When we had a working plan, I asked Cody to show my nine o’clock appointment into my office.
CHAPTER 14
THE ATTRACTIVE WOMAN sitting in a blue armchair made me think of old black-and-white gumshoe movies adapted from novels by Chandler, Hammett, Spillane.
Amelia Poole looked like Sam Spade’s new client: glamorous white female, late thirties, short brown hair, no bling on her ring finger.
In place of a cigarette holder and a fox fur around her neck, Ms. Poole gripped an iPhone and had a fine necklace of gold chains and diamonds at her throat.
“Looks like you pulled an all-nighter, Mr. Morgan,” Ms. Poole said with a quick grin, stashing her phone in her handbag. “I know because I just pulled an all-nighter myself.”
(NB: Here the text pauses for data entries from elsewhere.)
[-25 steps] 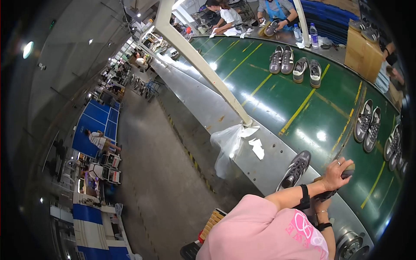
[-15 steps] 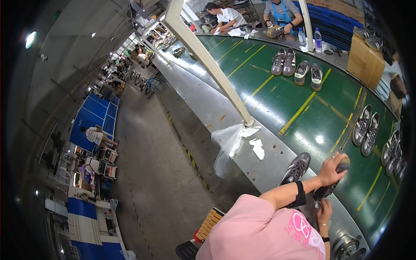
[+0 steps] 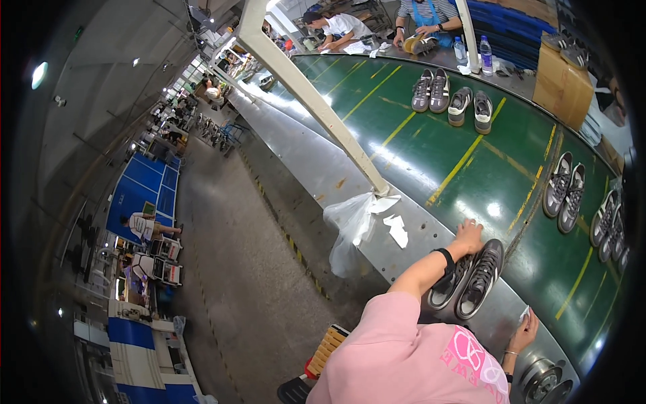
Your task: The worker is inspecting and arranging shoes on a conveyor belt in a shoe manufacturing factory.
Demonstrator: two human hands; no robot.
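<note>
Two dark grey sneakers with white stripes and laces stand side by side on the metal edge in front of me, toes pointing away. The right sneaker shows whole; the left sneaker has its toe hidden by my left hand. That hand reaches over the toe, fingers spread and stretched past it; contact with the shoe is hard to make out. Farther right, above the metal edge, my right hand pinches a small white piece of cloth or paper, apart from both shoes.
A green belt with yellow lines carries several more pairs of sneakers. A slanted cream post rises from the metal edge, near a clear plastic bag and white scraps. Round metal parts sit lower right. Two people work across the belt.
The sneaker held up between my hands now stands beside the other one. My left hand has moved left, over the other shoe's toe, and my right hand has drawn away to the right.
</note>
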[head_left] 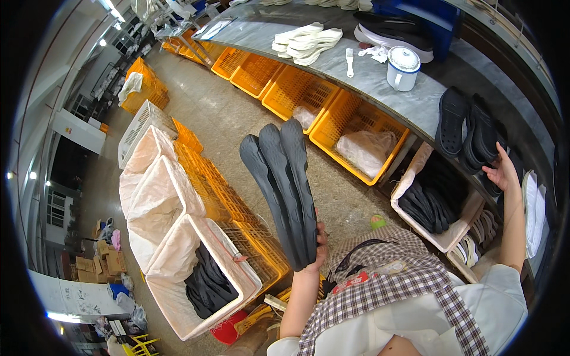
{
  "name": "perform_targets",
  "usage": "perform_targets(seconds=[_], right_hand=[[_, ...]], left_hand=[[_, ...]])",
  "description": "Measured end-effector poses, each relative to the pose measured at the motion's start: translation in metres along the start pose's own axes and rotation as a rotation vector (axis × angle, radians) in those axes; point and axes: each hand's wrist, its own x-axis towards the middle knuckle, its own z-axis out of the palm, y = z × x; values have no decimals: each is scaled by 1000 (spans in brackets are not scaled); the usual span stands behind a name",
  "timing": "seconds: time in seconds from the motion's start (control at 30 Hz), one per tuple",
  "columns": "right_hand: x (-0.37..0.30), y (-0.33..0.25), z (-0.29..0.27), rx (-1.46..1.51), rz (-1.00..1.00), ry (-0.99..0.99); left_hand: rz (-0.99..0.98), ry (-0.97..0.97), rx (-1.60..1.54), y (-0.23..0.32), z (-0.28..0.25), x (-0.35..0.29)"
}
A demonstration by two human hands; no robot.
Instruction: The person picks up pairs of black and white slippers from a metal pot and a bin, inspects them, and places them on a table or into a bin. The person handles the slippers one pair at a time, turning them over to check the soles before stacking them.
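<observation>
My left hand (321, 248) is closed around the lower ends of three black shoe soles (284, 193), held together upright over the aisle between bins and bench. Their long ridged sidewalls face up. On the right, my right hand (504, 171) reaches to the bench edge with fingers apart, the fingertips at the rim of a black sole (482, 133). Beside it lies another black sole (452, 121) with small round holes. More dark pieces sit partly hidden behind that hand. A lined bin (396, 204) of black soles stands below the bench.
The grey bench (380, 89) carries a white enamel mug (402, 74), a white brush (350, 63), cream soles (307, 43) and a black-and-white sole stack. Orange crates (356, 139) stand beneath it. To the left, a cloth-lined bin (169, 279) holds black soles. White soles (533, 210) lie far right.
</observation>
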Motion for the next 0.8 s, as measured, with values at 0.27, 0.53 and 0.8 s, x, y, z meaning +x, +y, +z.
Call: perform_targets(seconds=[0.27,0.53,0.8], right_hand=[[-10,-10,19,-26,118,-125],[20,2,16,176,183,33],[-16,-10,8,207,88,-114]], left_hand=[[-8,-56,84,-8,4,3],[358,234,311,1,-12,-1],[348,426,566,12,-22,-25]])
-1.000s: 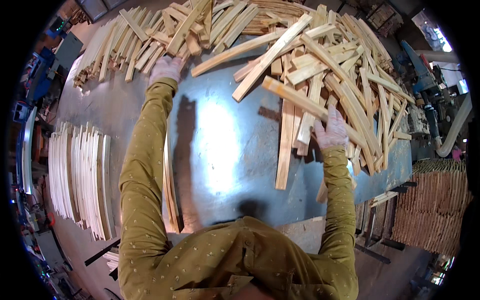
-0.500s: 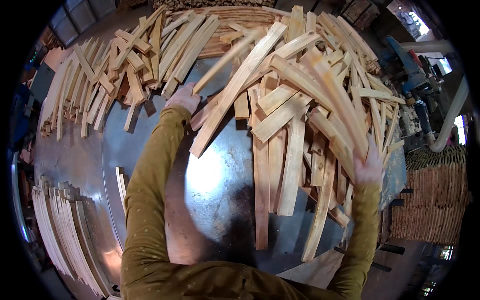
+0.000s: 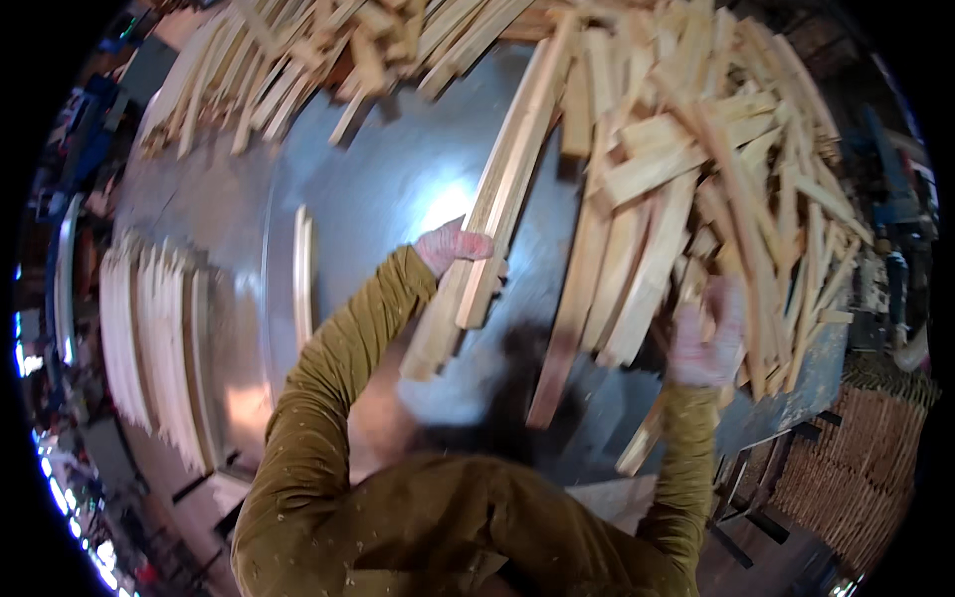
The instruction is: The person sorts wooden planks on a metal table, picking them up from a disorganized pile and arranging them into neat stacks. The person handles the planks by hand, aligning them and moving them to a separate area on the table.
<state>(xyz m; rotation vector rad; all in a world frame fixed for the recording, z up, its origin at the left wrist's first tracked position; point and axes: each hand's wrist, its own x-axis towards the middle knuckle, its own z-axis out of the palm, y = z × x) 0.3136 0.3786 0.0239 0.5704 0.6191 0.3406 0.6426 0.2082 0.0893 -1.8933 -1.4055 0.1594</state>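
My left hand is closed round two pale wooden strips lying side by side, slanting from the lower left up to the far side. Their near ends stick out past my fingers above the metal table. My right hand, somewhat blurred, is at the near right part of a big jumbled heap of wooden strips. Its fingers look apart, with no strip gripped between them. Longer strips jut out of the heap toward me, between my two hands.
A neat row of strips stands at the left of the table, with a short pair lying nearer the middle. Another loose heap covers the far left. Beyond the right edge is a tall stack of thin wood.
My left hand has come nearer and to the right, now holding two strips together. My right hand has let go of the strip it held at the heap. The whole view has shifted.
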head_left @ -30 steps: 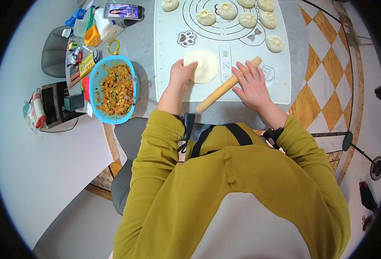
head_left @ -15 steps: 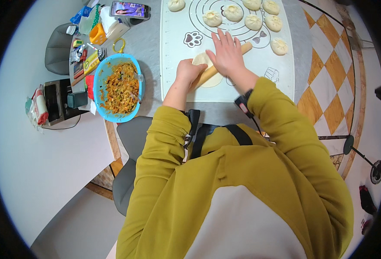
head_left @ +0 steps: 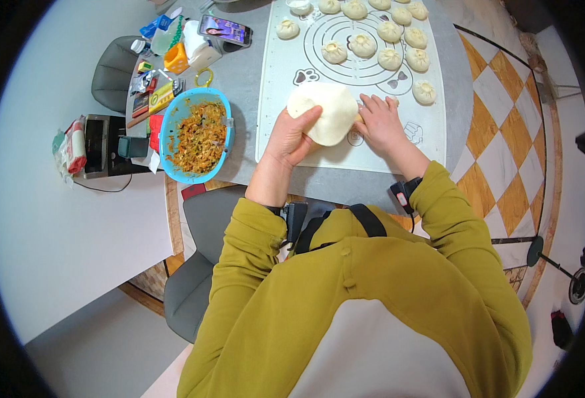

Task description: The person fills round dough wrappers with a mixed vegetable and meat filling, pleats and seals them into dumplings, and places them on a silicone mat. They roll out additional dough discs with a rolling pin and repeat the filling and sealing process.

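Note:
My left hand [head_left: 291, 137] pinches a round, flat dough wrapper [head_left: 323, 109] at its lower left edge, thumb on top. The wrapper is lifted off the white silicone mat [head_left: 276, 79] and hides part of it. Just to its right, my right hand [head_left: 382, 126] closes over a wooden rolling pin [head_left: 358, 119]. Most of the pin is covered by that hand and the wrapper. Several pleated buns sit farther back on the mat, the nearest bun [head_left: 424, 93] being right of the pin.
Left of the mat stands a light-blue basin [head_left: 166, 142] of chopped filling [head_left: 199, 139]. Behind it lie yellow-handled scissors [head_left: 204, 78], a phone [head_left: 225, 30] with a lit screen and an orange holder [head_left: 176, 60]. A grey chair [head_left: 206, 225] is by the near table edge.
The dough wrapper has come up off the mat in my left hand; before, it lay under the rolling pin. My right hand went from flat on the pin to fingers bent over it. The view shifted.

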Motion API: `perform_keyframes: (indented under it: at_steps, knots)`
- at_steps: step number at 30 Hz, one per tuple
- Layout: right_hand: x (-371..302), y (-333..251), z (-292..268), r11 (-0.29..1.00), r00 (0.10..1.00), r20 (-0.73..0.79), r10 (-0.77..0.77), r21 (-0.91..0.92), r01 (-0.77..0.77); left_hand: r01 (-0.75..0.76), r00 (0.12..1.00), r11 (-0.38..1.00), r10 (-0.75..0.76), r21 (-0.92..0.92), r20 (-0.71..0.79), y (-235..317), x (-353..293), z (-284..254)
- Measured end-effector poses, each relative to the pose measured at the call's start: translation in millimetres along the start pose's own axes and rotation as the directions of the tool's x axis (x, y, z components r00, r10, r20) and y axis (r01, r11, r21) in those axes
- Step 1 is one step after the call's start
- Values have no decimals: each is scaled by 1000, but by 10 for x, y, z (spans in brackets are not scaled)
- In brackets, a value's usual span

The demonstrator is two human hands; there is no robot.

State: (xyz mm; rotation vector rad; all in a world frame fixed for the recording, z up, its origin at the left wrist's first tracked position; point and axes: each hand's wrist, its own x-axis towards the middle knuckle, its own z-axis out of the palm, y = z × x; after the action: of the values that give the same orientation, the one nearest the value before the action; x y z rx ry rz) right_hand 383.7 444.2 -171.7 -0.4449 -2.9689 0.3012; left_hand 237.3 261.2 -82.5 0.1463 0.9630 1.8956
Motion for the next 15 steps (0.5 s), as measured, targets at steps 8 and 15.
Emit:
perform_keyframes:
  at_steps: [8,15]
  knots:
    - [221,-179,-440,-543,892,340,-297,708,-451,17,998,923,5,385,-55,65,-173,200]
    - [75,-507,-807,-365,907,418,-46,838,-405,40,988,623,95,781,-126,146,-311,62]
“I’m sure yours was more interesting than mine,” I said, flashing on Del Rio’s bedroom with its military mattress and plain white walls.
Amelia Poole had a pretty smile, but it was forced. Her eyes were somber.
Why had she come to see me? Was she being sued? Stalked? Did she need me to find a lost child?
I knew from her dossier that Amelia Poole had bought and renovated three old hotels in choice locations into first-rate, five-diamond Poole Hotels. I had been to the rooftop bar at the Sun, stayed a couple of times at the Constellation in San Francisco. I agreed with the ratings.
Also in her dossier was mention of some unsolved robbery-murders in her hotels and a couple others that had sent a shiver through the California Chamber of Commerce.
The cases were still open, but tourist slayings didn’t make the front page in the current political-economic climate.
“I’m sorry, Ms. Poole, but I wasn’t told why you wanted to see me.”
“Jinx,” she said.
“I’m sorry?”
“Call me Jinx. That’s the name I go by.”
“I’m Jack,” I said.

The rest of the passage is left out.